TO DO: Below are some records. Copy every line in them that holds "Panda".

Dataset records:
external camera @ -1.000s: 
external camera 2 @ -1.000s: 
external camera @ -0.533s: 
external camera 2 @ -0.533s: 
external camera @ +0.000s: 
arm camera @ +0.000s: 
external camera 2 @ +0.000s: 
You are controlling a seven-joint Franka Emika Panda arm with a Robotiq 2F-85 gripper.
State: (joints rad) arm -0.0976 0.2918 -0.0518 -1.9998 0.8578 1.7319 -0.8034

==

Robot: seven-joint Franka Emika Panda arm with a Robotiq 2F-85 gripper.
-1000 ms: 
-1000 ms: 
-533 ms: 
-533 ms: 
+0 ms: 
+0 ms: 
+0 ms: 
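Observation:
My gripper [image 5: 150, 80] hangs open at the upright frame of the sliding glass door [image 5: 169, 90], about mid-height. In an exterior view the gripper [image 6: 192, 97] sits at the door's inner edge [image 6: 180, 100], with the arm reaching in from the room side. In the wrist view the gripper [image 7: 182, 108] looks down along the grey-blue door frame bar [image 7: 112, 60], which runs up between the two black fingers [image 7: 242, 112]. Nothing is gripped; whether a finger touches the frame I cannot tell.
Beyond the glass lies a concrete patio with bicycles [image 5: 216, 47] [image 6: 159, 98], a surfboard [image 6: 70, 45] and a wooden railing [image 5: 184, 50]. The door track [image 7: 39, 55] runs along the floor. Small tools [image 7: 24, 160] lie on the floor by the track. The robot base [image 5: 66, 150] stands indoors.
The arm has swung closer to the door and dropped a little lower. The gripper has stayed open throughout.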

SOLUTION FOR THIS EXERCISE:
You are controlling a seven-joint Franka Emika Panda arm with a Robotiq 2F-85 gripper.
Robot: seven-joint Franka Emika Panda arm with a Robotiq 2F-85 gripper.

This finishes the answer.